PROBLEM DESCRIPTION —
For each line below that holds "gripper", return the line as it stands.

*** SOURCE INFORMATION ***

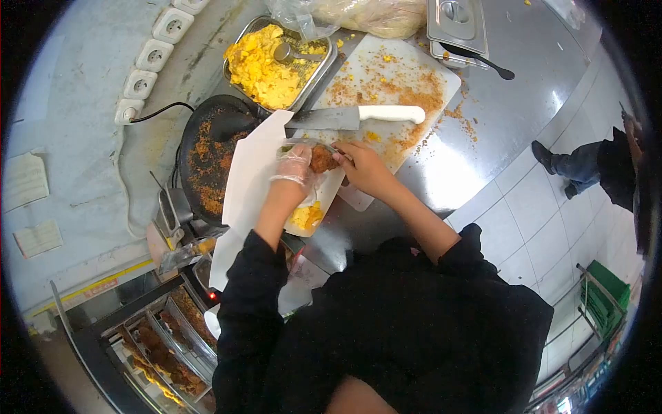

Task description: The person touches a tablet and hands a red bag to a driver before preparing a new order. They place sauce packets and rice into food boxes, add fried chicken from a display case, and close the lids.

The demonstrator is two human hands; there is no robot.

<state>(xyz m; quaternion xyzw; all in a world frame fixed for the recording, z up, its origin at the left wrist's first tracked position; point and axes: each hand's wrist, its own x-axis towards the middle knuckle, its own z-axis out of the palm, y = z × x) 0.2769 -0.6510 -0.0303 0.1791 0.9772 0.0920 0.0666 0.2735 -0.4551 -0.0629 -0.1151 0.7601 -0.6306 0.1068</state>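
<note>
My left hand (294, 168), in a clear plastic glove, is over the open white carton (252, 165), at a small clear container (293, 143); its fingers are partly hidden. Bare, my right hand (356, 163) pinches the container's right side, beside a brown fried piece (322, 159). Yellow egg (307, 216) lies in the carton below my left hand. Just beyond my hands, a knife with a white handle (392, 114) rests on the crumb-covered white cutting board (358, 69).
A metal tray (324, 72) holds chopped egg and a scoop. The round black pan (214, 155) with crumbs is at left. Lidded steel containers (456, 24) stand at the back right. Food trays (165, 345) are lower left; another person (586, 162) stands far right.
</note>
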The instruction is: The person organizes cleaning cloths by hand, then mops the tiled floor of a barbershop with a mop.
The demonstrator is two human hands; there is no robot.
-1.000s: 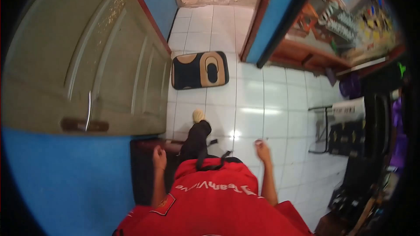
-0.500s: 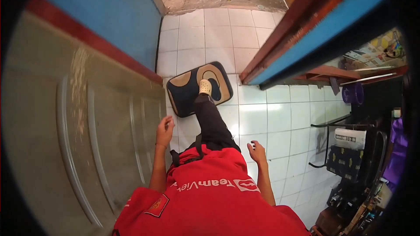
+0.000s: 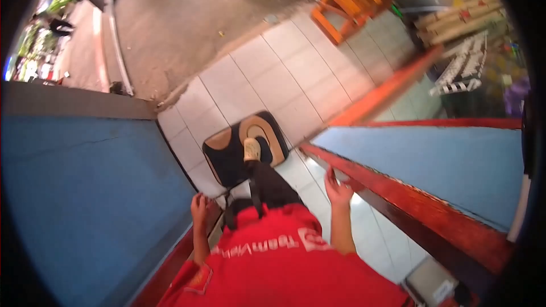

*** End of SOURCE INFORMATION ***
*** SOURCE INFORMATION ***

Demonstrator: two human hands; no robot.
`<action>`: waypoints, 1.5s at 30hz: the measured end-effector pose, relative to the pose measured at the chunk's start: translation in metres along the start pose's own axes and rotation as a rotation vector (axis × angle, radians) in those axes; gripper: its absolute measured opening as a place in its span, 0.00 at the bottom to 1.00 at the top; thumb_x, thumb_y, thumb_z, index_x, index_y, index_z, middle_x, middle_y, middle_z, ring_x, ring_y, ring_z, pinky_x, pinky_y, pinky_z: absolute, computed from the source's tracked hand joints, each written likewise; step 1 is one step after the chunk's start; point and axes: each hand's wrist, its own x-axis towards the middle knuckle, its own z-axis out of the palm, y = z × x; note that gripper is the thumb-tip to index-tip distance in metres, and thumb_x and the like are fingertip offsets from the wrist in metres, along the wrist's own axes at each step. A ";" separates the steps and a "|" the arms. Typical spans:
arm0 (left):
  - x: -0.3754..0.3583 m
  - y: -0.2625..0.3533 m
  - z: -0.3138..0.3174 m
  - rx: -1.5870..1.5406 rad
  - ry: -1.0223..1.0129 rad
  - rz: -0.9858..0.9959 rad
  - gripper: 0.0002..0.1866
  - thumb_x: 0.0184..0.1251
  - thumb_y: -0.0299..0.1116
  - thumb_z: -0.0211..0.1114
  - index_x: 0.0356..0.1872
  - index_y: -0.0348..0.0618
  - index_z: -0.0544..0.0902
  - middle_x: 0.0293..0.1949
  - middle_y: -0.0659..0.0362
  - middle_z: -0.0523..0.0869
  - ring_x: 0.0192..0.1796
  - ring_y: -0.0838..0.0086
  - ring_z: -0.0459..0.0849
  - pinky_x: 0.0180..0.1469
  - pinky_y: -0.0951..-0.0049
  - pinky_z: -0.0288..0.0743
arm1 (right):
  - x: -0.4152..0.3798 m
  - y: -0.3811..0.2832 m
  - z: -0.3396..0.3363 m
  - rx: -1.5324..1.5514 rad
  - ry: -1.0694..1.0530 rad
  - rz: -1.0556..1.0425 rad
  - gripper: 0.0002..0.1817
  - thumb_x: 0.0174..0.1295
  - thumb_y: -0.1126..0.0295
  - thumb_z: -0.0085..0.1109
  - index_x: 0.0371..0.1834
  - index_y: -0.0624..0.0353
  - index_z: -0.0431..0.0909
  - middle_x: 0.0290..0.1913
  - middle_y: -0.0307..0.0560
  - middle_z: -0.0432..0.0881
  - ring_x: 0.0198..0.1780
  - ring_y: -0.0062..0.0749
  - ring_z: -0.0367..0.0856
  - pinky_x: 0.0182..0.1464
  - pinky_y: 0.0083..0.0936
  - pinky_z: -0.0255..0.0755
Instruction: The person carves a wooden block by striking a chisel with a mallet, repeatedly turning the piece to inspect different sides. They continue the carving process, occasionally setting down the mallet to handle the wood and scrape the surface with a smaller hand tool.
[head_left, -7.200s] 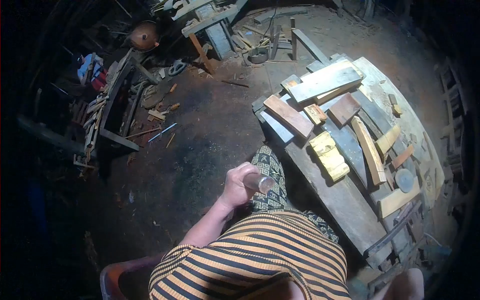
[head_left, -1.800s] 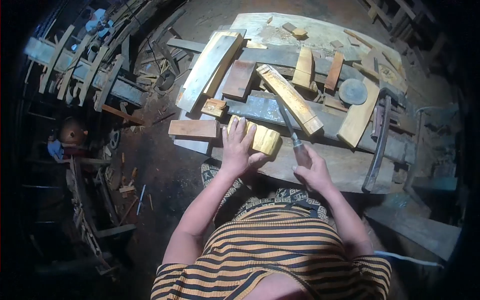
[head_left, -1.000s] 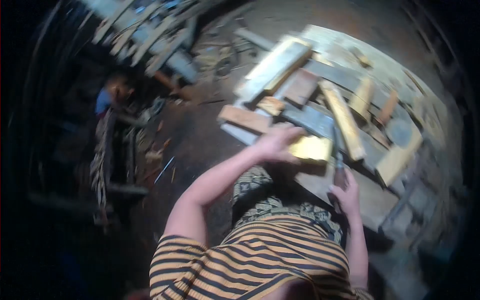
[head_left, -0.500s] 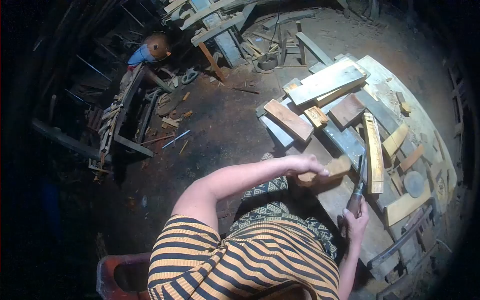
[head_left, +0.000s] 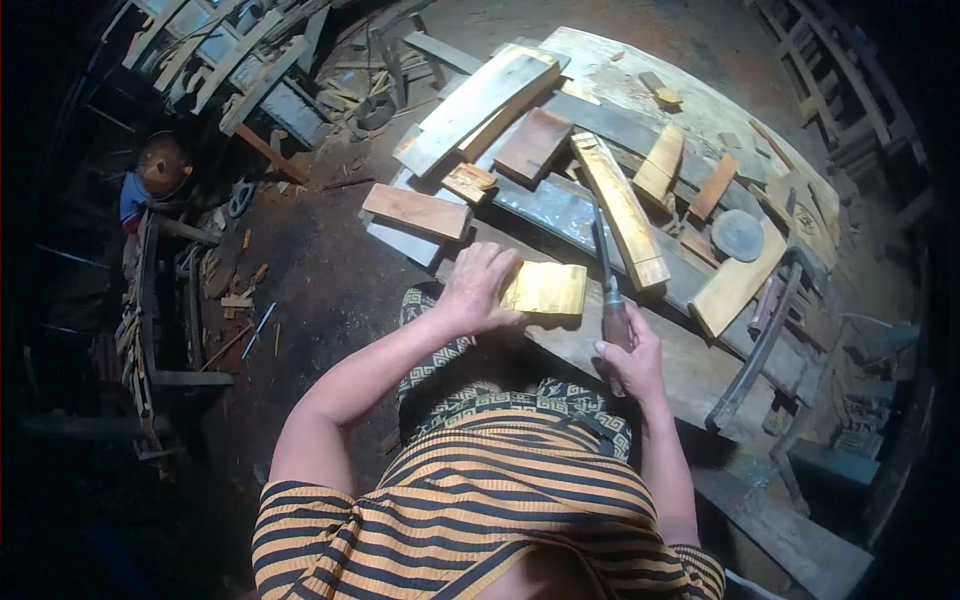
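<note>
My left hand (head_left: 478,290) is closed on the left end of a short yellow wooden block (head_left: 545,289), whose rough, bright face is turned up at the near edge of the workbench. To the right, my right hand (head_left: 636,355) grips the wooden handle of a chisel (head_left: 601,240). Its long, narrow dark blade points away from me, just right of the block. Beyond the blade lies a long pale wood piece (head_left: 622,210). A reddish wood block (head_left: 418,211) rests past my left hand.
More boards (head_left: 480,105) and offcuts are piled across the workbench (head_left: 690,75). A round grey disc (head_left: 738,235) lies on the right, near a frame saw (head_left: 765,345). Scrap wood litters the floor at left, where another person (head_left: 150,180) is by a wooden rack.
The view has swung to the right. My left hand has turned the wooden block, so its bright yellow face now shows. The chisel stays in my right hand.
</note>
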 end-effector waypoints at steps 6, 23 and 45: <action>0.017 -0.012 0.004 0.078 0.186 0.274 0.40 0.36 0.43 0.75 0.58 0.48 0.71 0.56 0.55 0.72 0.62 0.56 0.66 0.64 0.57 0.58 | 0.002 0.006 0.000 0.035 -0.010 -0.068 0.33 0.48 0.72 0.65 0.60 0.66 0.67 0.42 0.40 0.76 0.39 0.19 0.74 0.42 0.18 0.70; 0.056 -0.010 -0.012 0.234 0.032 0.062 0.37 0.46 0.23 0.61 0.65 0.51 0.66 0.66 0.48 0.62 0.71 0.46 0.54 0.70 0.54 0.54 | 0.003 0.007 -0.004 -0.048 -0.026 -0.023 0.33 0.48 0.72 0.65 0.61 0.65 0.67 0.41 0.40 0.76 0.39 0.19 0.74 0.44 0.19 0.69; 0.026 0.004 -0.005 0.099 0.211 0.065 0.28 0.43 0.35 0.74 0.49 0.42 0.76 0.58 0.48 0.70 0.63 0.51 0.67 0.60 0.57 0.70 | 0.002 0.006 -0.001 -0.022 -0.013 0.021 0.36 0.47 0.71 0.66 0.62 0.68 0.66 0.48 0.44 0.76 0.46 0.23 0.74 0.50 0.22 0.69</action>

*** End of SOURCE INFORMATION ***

WRITTEN RESPONSE —
`<action>`: waypoints, 1.5s at 30hz: the measured end-effector pose, relative to the pose measured at the chunk's start: translation in metres along the start pose's own axes and rotation as a rotation vector (axis × angle, radians) in those axes; gripper: its absolute measured opening as a place in its span, 0.00 at the bottom to 1.00 at the top; thumb_x, thumb_y, thumb_z, index_x, index_y, index_z, middle_x, middle_y, middle_z, ring_x, ring_y, ring_z, pinky_x, pinky_y, pinky_z: absolute, computed from the source's tracked hand joints, each written likewise; step 1 is one step after the chunk's start; point and axes: each hand's wrist, its own x-axis towards the middle knuckle, its own z-axis out of the palm, y = z × x; note that gripper is the thumb-tip to index-tip distance in metres, and thumb_x and the like are fingertip offsets from the wrist in metres, along the wrist's own axes at each step. A ";" separates the steps and a "|" the arms. Typical spans:
  - gripper: 0.0002..0.1866
  - gripper: 0.0002..0.1817

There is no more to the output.